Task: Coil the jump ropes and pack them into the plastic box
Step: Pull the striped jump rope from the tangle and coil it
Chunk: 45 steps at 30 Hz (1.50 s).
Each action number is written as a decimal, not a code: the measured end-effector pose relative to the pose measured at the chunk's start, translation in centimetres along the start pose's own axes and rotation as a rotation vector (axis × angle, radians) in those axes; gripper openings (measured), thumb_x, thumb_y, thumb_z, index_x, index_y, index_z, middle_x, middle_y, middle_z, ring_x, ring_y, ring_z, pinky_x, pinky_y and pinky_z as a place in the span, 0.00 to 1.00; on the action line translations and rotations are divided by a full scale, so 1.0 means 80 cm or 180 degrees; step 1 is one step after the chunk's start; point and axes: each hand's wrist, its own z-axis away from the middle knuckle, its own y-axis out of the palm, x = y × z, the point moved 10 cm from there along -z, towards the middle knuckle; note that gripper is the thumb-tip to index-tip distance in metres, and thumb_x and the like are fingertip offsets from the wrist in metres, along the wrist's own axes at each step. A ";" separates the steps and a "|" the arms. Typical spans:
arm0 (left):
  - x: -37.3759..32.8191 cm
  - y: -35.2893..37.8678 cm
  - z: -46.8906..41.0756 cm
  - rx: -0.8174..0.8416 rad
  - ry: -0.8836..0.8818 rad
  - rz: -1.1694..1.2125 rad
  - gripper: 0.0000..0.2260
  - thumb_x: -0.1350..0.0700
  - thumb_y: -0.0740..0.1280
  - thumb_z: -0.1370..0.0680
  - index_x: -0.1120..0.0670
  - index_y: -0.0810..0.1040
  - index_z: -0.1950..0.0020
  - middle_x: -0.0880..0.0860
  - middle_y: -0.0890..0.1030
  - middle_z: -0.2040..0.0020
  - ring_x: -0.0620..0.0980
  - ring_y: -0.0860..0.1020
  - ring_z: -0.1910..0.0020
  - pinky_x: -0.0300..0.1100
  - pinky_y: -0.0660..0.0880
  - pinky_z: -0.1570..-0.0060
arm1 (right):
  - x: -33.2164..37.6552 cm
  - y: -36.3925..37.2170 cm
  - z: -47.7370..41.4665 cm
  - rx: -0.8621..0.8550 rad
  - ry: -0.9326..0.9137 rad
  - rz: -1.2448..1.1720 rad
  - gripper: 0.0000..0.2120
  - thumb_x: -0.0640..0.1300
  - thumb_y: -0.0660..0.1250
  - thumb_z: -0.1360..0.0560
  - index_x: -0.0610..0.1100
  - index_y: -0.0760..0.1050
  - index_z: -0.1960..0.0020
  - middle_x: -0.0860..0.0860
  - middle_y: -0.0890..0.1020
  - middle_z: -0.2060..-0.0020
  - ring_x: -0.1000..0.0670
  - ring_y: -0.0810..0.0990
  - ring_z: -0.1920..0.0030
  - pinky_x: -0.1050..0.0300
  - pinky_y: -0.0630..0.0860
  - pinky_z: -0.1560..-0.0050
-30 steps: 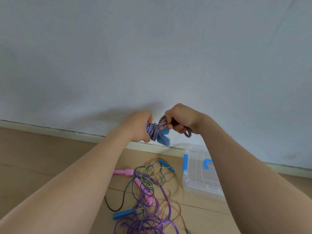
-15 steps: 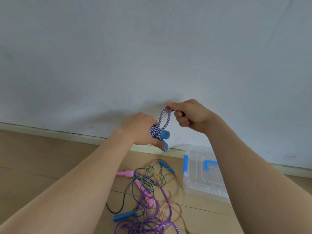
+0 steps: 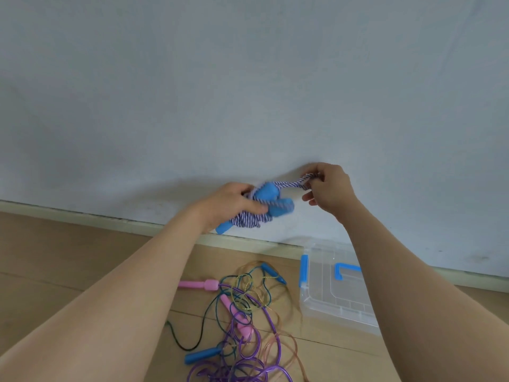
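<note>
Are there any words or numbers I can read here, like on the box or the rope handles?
None: no words, numbers or signs can be read anywhere.
The plastic box is see-through, with plain blue clips.
The striped rope and its blue handles show no print.
The pink handles look plain, and the wall is bare.

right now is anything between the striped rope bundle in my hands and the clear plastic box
Nothing visible lies between them. The blue-and-white striped rope bundle is gripped by the left hand, its loop pinched by the right hand; the clear plastic box sits below, partly behind the right forearm.
</note>
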 end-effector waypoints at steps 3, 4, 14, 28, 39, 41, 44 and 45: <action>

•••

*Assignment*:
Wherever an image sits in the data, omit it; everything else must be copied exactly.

*Solution to this task*:
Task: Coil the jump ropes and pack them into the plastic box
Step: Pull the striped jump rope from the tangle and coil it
Chunk: 45 steps at 30 Hz (1.50 s).
Each action number is written as a decimal, not a code: the measured end-effector pose relative to the pose measured at the chunk's start, translation in centimetres along the start pose's own axes and rotation as a rotation vector (axis × angle, radians) in those axes; gripper openings (measured), thumb_x, thumb_y, thumb_z, index_x, index_y, index_z, middle_x, middle_y, middle_z, ring_x, ring_y, ring_z, pinky_x, pinky_y and pinky_z as a place in the span, 0.00 to 1.00; on the action line translations and rotations are divided by a full scale, so 1.0 means 80 cm or 180 degrees; step 1 is one step after the chunk's start; point and axes: each hand's wrist, its own z-axis away from the middle knuckle, its own y-axis out of the palm, x = y × z, the point moved 10 cm from there along -z, towards the middle knuckle; note that gripper is the thumb-tip to index-tip distance in metres, and thumb_x and the like are fingertip offsets from the wrist in metres, along the wrist's own axes at each step. A ";" separates the steps and a "|" the arms. Typical spans:
arm0 (left):
  - x: -37.3759..32.8191 cm
  - y: -35.2893..37.8678 cm
  - z: -46.8906..41.0756 cm
  - rx: -0.8174..0.8416 rad
  - ry: -0.8836..0.8818 rad
  - rz: -1.1694..1.2125 rad
  - gripper: 0.0000..0.2260
  - thumb_x: -0.1350..0.0700
  - thumb_y: -0.0740..0.1280
  - thumb_z: -0.1370..0.0680
  - index_x: -0.1120..0.0670
  - index_y: -0.0810..0.1040
  - index_z: -0.1950..0.0020
  - middle_x: -0.0880..0.0860
  - middle_y: -0.0890..0.1030
  - middle_z: -0.2040..0.0020
  - ring_x: -0.0620..0.0980
  - ring_y: -0.0860..0.1020
  - ring_z: -0.1910..0.0020
  - pinky_x: -0.0300..0.1100
  - pinky_y: -0.0660..0.0880
  - pinky_z: -0.1570..-0.0060
arm1 (right):
  - x: -33.2164..37.6552 cm
  - y: -36.3925..37.2170 cm
  - z: -47.7370..41.4665 cm
  - rx: -0.8621..0.8550 rad
  - ry: -0.9326..0.9137 rad
  - rz: -1.2448..1.1720 rad
  - gripper: 0.0000..0.2120
  - thumb_x: -0.0640..0.1300
  - thumb_y: -0.0660..0.1250
  - thumb_z: -0.1360..0.0560
  - index_x: -0.0610..0.1100
  - index_y: -0.0760..0.1050
  - index_z: -0.1960..0.0020
  - middle_x: -0.0860..0.0860
  - middle_y: -0.0890..0.1020
  - middle_z: -0.2060..-0.0020
  - ring_x: -0.1000..0.0670
  - ring_y: -0.0810..0.0990
  - ring_z: -0.1920..0.0030
  - pinky_x: -0.1050..0.0300
  - pinky_y: -0.0630..0.0860
  - pinky_z: -0.1560..-0.0050
-30 steps: 
-15 steps: 
+0 steps: 
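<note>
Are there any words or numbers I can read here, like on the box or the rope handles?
None: no words, numbers or signs can be read anywhere.
The plastic box is see-through, with plain blue clips.
The striped rope and its blue handles show no print.
The pink handles look plain, and the wall is bare.

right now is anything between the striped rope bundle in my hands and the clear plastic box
Nothing visible lies between them. The blue-and-white striped rope bundle is gripped by the left hand, its loop pinched by the right hand; the clear plastic box sits below, partly behind the right forearm.
</note>
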 end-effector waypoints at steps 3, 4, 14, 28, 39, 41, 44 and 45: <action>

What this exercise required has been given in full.